**Task statement**
Output exactly the first line of the listing and each line after it, through the line that contains "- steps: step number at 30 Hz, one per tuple"; add nothing else.
***
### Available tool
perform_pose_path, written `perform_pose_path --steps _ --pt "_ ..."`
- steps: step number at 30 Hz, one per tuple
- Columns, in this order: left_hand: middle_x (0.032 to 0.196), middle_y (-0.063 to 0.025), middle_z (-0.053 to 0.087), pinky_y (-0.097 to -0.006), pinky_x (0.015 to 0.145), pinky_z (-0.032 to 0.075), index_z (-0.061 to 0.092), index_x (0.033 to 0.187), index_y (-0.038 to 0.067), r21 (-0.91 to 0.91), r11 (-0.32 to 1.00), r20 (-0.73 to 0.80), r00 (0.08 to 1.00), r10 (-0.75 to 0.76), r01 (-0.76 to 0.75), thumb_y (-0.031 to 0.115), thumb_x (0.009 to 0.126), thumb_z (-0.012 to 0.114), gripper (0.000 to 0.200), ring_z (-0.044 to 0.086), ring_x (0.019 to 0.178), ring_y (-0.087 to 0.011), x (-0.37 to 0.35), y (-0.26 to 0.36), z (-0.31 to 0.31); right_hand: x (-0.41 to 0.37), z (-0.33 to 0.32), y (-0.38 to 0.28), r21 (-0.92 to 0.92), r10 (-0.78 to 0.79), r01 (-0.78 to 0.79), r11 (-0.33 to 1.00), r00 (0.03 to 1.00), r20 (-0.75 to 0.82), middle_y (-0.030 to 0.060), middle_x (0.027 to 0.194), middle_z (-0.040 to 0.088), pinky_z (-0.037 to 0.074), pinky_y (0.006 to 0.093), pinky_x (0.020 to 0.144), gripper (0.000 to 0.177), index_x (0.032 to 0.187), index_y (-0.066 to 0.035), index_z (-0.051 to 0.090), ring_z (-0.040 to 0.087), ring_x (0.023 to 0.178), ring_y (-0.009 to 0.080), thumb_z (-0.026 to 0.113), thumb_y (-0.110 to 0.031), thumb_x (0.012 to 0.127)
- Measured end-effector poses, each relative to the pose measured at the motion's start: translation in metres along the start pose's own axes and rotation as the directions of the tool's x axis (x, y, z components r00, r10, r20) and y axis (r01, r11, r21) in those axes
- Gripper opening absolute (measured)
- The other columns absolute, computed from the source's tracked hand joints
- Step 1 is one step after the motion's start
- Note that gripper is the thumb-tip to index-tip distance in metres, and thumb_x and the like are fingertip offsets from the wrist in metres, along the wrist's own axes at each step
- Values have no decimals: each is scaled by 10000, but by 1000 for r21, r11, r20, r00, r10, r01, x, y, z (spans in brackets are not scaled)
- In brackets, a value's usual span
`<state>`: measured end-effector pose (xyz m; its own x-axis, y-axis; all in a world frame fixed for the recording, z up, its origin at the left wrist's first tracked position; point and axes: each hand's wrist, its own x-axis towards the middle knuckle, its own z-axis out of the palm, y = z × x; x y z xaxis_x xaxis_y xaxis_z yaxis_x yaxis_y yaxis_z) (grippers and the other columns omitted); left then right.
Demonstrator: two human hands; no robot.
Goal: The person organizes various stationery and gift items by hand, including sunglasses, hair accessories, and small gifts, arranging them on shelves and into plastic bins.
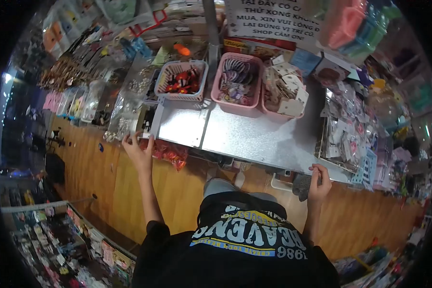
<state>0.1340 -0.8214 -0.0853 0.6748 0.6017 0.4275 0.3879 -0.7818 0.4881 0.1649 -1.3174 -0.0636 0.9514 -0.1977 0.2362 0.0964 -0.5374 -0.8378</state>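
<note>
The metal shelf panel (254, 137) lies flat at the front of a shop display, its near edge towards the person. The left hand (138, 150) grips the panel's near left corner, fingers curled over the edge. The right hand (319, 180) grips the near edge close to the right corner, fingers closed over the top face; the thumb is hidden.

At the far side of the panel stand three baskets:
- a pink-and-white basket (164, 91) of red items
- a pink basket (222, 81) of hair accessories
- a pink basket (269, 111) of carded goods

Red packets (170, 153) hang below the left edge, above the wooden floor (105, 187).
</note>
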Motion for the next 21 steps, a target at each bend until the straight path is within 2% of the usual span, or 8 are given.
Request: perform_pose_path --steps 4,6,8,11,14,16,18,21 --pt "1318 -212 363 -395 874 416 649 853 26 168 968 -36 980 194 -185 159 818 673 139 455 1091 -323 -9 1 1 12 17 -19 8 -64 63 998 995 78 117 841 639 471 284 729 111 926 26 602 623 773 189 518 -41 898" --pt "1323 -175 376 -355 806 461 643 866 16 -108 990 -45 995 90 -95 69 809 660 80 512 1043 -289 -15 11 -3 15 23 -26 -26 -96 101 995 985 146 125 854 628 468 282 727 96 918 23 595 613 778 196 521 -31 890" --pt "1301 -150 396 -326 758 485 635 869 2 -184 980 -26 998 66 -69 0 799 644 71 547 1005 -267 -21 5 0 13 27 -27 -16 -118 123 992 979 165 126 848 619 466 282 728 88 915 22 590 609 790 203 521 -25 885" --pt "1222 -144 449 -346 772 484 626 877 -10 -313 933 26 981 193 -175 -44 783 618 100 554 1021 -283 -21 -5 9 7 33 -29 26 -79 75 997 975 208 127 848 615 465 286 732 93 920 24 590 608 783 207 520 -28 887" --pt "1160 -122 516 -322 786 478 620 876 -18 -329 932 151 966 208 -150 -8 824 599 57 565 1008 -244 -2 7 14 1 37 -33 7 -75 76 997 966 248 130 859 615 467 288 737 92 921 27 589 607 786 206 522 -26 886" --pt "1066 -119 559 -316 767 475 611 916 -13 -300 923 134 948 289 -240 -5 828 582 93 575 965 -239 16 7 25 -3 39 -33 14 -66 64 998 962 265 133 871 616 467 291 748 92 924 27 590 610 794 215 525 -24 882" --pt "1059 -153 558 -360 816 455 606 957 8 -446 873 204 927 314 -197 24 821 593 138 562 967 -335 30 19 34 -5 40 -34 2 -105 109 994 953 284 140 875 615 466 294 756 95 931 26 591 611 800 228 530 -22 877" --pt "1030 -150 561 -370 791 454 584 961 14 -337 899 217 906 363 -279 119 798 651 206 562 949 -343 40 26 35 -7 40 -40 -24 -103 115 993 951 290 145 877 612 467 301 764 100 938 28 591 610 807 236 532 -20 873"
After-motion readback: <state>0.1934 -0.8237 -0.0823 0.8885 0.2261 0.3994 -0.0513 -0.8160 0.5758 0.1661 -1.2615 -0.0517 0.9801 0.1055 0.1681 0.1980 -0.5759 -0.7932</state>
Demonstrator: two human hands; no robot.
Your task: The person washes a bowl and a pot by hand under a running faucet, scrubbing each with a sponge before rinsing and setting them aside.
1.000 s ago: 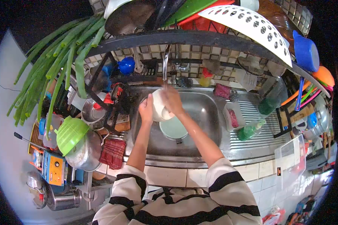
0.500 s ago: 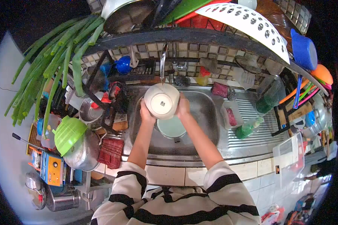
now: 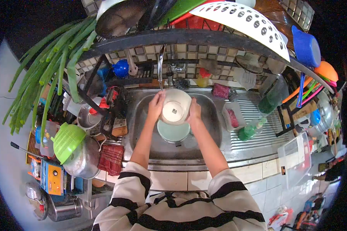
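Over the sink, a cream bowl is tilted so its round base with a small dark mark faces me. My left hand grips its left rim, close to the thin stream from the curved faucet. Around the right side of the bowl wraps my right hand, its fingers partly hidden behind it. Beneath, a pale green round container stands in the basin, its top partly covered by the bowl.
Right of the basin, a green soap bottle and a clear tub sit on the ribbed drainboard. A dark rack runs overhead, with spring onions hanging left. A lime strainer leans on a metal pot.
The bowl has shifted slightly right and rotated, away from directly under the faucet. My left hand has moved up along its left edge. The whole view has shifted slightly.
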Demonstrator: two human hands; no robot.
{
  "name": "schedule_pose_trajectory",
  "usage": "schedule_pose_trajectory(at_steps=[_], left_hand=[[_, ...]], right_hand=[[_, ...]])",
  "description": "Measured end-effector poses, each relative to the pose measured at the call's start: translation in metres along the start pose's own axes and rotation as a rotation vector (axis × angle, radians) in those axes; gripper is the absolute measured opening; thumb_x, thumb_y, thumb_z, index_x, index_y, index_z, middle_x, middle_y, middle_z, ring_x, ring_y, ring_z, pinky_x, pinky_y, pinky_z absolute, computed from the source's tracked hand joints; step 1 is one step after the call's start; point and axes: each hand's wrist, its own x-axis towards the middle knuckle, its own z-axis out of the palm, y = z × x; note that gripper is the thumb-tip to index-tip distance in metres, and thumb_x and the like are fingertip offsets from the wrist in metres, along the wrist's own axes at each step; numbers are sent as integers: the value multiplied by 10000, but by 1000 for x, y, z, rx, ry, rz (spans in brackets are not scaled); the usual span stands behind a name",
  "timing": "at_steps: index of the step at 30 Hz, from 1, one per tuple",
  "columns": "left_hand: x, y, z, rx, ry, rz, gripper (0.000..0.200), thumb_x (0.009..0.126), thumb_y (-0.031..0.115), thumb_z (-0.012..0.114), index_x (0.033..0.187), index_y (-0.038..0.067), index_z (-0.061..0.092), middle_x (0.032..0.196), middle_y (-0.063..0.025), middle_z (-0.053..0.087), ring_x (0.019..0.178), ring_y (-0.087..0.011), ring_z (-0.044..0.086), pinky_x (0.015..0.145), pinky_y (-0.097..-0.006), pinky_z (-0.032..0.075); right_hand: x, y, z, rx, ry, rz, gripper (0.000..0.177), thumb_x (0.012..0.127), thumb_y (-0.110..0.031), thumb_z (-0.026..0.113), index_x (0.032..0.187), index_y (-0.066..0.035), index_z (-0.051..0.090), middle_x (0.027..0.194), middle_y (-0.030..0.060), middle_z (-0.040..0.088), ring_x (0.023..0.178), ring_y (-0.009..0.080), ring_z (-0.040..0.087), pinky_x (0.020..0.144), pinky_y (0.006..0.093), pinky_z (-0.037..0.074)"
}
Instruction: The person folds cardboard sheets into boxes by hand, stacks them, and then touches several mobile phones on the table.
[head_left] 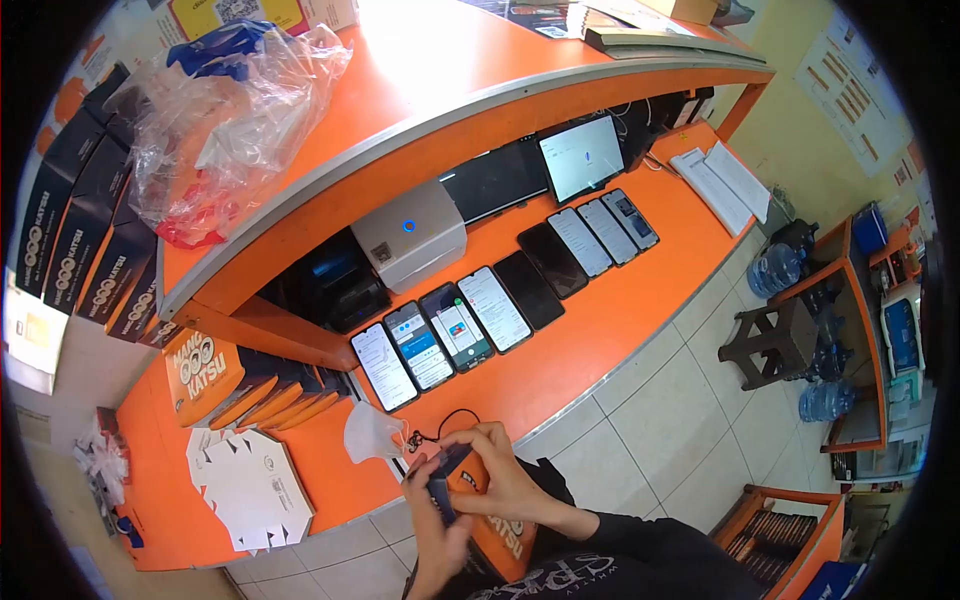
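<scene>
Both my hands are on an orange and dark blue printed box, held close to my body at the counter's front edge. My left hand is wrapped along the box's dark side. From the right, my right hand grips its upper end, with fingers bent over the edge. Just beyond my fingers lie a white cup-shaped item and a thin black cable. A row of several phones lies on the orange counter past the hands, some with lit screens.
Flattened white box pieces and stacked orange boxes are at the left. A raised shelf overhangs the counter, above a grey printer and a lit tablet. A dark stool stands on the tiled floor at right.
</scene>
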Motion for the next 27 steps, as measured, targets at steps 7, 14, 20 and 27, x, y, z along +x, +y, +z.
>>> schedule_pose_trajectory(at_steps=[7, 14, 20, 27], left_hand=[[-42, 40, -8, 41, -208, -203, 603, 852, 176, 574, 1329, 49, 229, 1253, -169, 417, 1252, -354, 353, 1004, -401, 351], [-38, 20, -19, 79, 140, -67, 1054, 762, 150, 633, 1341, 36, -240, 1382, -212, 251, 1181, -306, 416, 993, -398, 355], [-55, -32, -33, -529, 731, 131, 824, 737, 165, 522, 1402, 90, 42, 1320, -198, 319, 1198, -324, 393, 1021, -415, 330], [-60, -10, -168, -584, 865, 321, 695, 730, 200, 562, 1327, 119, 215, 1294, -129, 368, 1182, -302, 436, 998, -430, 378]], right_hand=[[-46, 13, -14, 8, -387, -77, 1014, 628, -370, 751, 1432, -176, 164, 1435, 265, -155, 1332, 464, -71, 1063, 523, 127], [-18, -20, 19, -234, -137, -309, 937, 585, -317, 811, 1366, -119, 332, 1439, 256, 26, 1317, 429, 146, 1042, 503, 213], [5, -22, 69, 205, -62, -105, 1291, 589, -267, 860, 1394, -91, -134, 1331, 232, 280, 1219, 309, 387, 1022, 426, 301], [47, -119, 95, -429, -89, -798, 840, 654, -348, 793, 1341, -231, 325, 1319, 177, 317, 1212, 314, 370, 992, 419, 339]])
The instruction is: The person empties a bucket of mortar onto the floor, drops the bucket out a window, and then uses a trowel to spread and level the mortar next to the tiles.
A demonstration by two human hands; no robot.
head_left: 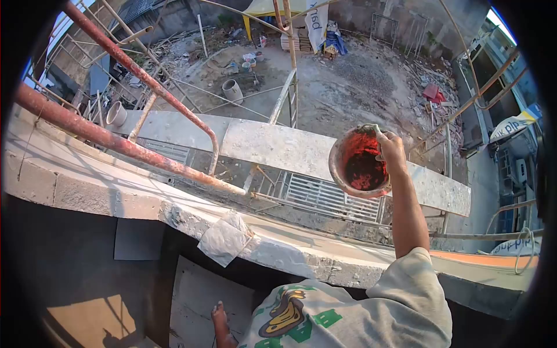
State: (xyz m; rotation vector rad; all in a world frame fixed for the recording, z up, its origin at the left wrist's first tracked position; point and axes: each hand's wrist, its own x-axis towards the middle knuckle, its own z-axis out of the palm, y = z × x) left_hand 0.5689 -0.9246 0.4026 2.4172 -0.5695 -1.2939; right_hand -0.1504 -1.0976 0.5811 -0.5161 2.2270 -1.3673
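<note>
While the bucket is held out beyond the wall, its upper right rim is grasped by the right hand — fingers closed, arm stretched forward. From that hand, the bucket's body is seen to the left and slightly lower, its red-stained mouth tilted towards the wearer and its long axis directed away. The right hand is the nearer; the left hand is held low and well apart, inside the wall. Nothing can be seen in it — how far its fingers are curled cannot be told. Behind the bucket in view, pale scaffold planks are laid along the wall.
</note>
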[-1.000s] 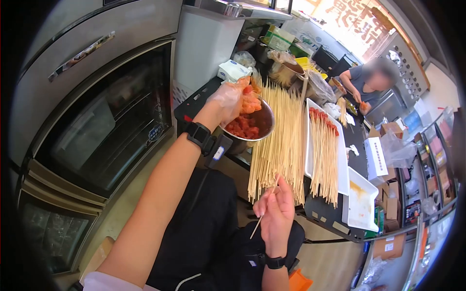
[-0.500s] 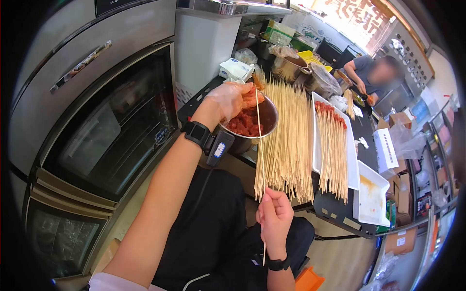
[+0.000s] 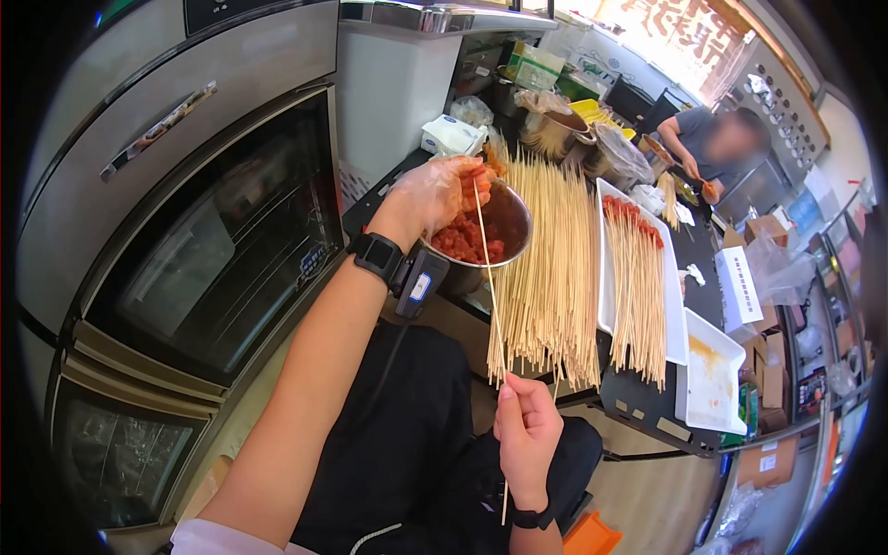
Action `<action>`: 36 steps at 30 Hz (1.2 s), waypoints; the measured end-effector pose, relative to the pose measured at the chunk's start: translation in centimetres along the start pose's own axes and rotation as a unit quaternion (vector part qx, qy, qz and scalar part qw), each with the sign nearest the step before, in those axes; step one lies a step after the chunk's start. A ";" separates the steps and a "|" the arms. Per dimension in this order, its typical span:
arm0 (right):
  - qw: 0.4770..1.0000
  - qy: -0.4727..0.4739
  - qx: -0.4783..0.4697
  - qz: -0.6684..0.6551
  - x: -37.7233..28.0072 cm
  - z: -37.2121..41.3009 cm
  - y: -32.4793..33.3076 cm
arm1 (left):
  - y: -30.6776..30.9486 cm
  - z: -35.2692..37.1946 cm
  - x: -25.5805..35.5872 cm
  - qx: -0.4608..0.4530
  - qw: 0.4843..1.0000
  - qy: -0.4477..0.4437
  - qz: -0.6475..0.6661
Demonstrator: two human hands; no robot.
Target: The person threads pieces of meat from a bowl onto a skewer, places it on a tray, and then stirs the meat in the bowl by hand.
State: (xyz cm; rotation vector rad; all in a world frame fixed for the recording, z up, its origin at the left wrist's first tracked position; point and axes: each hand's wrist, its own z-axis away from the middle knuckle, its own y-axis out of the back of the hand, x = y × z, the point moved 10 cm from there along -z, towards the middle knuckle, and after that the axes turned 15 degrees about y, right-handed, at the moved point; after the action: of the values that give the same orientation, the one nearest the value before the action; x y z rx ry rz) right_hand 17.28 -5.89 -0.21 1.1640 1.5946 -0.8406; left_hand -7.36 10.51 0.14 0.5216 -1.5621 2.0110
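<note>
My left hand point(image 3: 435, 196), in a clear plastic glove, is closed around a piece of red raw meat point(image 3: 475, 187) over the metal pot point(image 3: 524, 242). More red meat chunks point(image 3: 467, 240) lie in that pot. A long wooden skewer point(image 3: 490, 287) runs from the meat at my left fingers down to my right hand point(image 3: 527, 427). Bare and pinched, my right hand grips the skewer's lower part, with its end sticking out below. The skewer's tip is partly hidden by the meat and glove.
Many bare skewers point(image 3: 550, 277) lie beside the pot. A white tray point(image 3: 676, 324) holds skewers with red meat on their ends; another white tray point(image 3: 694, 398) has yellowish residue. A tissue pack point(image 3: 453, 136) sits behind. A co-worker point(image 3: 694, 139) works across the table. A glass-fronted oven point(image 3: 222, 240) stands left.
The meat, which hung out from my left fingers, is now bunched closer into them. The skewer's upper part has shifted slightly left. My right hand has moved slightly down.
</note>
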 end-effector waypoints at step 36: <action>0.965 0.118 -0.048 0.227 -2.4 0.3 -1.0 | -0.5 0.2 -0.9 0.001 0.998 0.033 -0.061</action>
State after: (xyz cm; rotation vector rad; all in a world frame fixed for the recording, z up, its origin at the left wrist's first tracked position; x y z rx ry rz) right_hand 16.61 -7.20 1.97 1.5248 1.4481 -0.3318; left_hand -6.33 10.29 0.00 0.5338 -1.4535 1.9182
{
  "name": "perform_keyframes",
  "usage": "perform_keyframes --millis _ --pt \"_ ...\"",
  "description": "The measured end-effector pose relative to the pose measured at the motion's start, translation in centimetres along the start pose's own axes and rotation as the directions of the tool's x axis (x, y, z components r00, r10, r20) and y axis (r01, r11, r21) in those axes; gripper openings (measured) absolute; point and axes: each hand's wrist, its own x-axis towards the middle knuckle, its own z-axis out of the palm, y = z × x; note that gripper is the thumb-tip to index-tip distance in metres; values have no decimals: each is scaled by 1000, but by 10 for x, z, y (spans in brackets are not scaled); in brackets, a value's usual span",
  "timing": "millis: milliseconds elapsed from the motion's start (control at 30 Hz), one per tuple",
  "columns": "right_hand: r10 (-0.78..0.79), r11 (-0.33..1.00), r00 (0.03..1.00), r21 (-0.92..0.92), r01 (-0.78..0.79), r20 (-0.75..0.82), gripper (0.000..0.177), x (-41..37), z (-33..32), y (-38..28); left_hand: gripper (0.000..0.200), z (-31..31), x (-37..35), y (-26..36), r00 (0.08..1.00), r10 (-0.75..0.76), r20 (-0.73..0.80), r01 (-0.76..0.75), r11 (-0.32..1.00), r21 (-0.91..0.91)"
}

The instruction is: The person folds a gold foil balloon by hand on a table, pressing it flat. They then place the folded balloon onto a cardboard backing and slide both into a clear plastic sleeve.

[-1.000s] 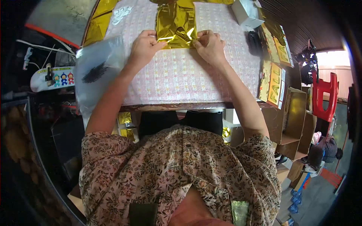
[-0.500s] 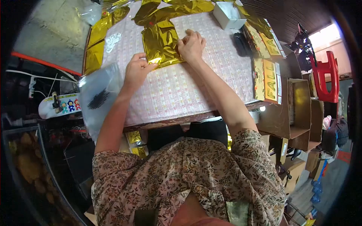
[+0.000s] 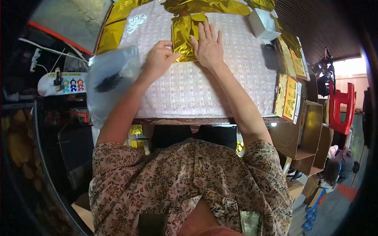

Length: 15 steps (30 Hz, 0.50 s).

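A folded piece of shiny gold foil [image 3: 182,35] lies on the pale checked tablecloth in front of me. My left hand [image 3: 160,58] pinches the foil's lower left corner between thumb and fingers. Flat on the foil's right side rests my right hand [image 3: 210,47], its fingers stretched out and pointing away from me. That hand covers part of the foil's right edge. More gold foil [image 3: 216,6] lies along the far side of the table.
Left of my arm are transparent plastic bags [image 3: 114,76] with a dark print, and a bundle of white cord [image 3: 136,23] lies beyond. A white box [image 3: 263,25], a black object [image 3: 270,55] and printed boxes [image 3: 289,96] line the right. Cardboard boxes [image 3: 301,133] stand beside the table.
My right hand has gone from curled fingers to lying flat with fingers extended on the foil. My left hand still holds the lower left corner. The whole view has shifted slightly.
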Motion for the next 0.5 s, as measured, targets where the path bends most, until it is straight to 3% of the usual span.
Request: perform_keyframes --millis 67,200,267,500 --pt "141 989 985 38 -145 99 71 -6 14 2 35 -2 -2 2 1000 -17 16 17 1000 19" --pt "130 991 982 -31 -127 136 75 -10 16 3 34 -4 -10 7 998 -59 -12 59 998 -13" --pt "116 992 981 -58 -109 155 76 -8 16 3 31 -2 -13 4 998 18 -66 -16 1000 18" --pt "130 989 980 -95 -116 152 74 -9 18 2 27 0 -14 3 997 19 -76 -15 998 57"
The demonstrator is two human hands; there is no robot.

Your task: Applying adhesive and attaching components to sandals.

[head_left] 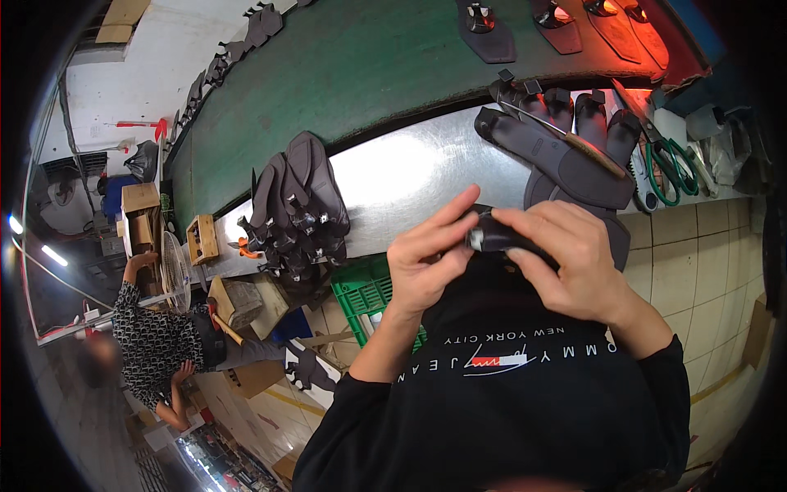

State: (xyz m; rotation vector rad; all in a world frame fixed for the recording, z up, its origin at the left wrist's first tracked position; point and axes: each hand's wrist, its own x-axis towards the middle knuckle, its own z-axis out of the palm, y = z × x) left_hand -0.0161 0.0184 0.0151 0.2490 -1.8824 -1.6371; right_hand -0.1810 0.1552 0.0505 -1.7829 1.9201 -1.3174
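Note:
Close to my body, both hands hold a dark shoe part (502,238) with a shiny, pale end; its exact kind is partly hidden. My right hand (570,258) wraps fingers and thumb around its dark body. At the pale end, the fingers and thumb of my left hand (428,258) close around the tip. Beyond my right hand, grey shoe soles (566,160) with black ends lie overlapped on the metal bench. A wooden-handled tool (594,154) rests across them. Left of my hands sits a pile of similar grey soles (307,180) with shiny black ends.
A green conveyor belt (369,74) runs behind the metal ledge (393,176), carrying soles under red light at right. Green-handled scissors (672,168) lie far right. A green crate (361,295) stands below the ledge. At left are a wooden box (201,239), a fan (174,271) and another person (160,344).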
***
**Final answer**
### Available tool
perform_pose_path, written `perform_pose_path --steps _ --pt "_ ..."`
- steps: step number at 30 Hz, one per tuple

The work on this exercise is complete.